Gli spettatori saranno stati diciannove, ventimila o ventunmila. Quello che conta, però, è che Imola in musica ha incoronato il suo re. Francesco De Gregori, spesso chiamato “principe”, ha suonato, cantato e soprattutto si è esibito sul palco di una affollatissima tre giorni di concerti live tra le strade di Imola.

Piazza Matteotti stracolma per un concerto di inizio estate, oltretutto gratuito, con un De Gregori in forma assoluta. Cappellino piccino e occhiali scuri, completo leggero e t-shirt grigia, il “principe” è da tempo alla ricerca di un’alchimia da palco, di una performance d’insieme che sembra oramai aver trovato un suo nuovo stabile equilibrio.

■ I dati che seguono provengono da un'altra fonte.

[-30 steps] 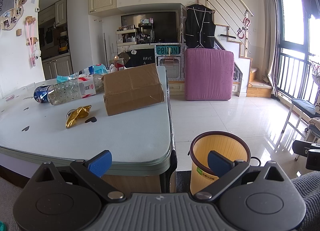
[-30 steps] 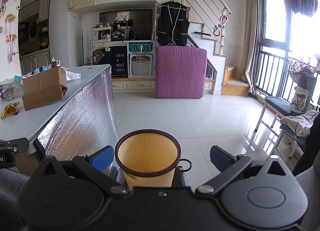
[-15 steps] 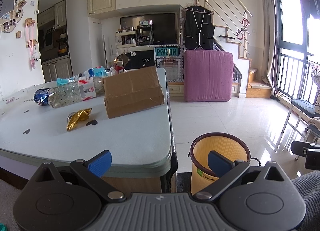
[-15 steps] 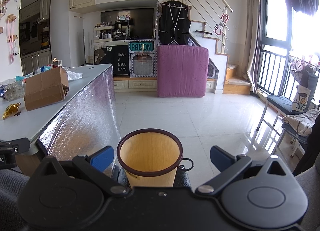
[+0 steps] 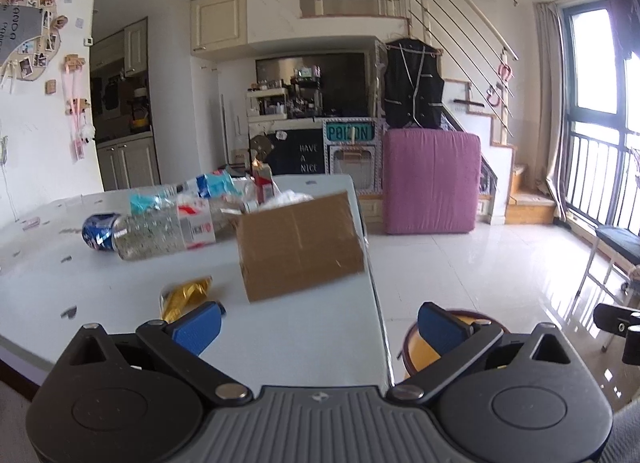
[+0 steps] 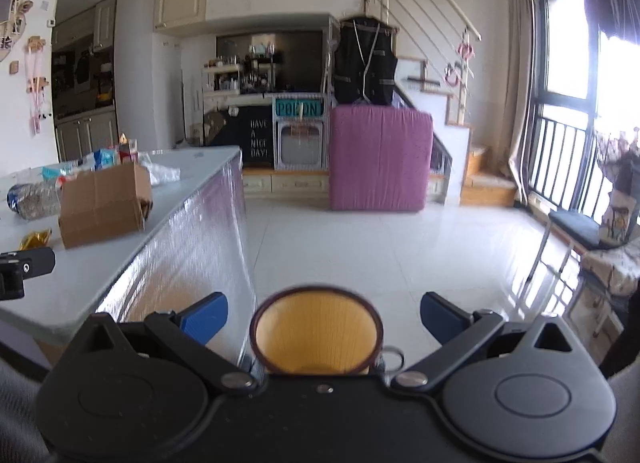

Prima di tutto apertura felice per un De Gregori che si è trasformato in delicato direttore d’orchestra. Usa la mano sinistra, la muove ondeggiando, dirige la melodia, coordina l’arpeggio, disegna il tempo dei tanti, inimitabili, infiniti successi.

Secondo: l’austero cantautore si è contornato di una band che sembra una fucina del suono. Le chitarre che accompagnano pezzi memorabili come Compagni di viaggio, piuttosto che Titanic, sembrano essere nate per coccolare i versi sinestetici del nostro.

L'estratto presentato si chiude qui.